Martinique : Des fongicides et pesticides enfouis sous des terrains du Cirad
Quatre ans après l'alerte lancée par l'Assaupamar, le centre de coopération internationale en recherche agronomique pour le développement confirme la présence de produits relativement dangereux pour la nature enterrés dans des parcelles lui appartenant, situées à Saint-Joseph et à Fort-de-France. Un comité de suivi d'une opération d'excavation a récemment été lancée avant la dépollution des sols, si nécessaire.
Voilà une affaire qui jette quelque peu l'opprobre sur le Cirad (Centre de coopération internationale en recherche agronomique pour le développement). Cet organisme français, qui œuvre depuis 60 ans en faveur du développement d'une agriculture et d'une alimentation durable aux Antilles-Guyane, confirme avoir enfoui sur des terrains lui appartenant des produits phytosanitaires dangereux pour la nature.

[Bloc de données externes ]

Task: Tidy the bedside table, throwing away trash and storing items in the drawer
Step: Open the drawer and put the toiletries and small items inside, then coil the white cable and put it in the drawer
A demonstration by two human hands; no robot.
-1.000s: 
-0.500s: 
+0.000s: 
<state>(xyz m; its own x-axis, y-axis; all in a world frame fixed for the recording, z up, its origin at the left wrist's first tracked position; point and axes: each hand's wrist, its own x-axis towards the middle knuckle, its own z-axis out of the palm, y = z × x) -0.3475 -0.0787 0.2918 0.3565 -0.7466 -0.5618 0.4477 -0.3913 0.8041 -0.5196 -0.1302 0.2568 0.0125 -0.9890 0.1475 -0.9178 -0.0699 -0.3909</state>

Un scandale sanitaire révélé en 2020 par l'Assaupamar (Association pour la sauvegarde du patrimoine martiniquais) et confirmé par une enquête interne menée sur près de trois ans. Et c'est au cours d'une réunion organisée en début de mois pour présenter des actions vertueuses pour l'environnement mises en place en partenariat avec l'Ademe (Agence de l'environnement et de la maîtrise de l'énergie), qu'Elisabeth Claverie de Saint Martin, PDG du Cirad, a annoncé au côté du préfet, le lancement du comité de suivi de l'opération d'excavation ( c'est-à-dire de sortie de ces déchets) de ces produits.
" C'est une histoire incroyable, une histoire qui débute ou du moins que nous, au Cirad, avons découvert en 2020 ", commence-t-elle. En février de cette année-là, les militants écologistes de l'Assaupamar pénètrent sur une parcelle du Cirad située à Rivière-Lézarde et creusent pour déterrer ce qu'ils assurent être du chlordécone, qui y aurait été enfoui dans le passé. Un comble pour une institution censée notamment travailler sur la sécurité alimentaire, le changement climatique et la gestion des ressources naturelles. " J'avoue que ça nous a semblé invraisemblable. On a trouvé ces allégations farfelues car ce ne sont pas nos méthodes. On ne fait pas ce genre de chose au Cirad ", affirme Elisabeth Claverie de Saint Martin.